## TASK PROMPT
Make an exact copy of all the data.

## RECORDED DATA
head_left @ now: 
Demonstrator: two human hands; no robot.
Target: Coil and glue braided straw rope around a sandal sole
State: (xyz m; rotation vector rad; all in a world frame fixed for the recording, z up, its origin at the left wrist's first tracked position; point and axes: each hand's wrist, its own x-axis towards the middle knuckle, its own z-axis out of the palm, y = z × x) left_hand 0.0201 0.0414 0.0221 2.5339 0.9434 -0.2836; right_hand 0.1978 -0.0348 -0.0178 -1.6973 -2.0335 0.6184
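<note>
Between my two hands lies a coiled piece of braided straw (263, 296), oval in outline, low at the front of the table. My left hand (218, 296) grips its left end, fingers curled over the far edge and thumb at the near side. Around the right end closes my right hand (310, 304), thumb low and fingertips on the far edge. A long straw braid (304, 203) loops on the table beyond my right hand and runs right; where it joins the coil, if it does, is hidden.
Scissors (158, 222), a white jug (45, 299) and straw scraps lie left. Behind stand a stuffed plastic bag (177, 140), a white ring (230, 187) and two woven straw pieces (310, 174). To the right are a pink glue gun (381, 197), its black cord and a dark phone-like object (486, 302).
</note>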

## ANSWER TO THIS TASK
head_left @ now: 
Demonstrator: two human hands; no robot.
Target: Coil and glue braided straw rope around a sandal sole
State: (xyz m; rotation vector rad; all in a world frame fixed for the recording, z up, its origin at the left wrist's first tracked position; point and axes: each hand's wrist, its own x-axis towards the middle knuckle, its own z-axis out of the palm, y = z × x) left_hand 0.0201 0.0414 0.0221 2.5339 0.9434 -0.2836; right_hand 0.1978 -0.0348 -0.0178 -1.6973 -2.0335 0.6184
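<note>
Between my two hands lies a coiled piece of braided straw (263, 296), oval in outline, low at the front of the table. My left hand (218, 296) grips its left end, fingers curled over the far edge and thumb at the near side. Around the right end closes my right hand (310, 304), thumb low and fingertips on the far edge. A long straw braid (304, 203) loops on the table beyond my right hand and runs right; where it joins the coil, if it does, is hidden.
Scissors (158, 222), a white jug (45, 299) and straw scraps lie left. Behind stand a stuffed plastic bag (177, 140), a white ring (230, 187) and two woven straw pieces (310, 174). To the right are a pink glue gun (381, 197), its black cord and a dark phone-like object (486, 302).
</note>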

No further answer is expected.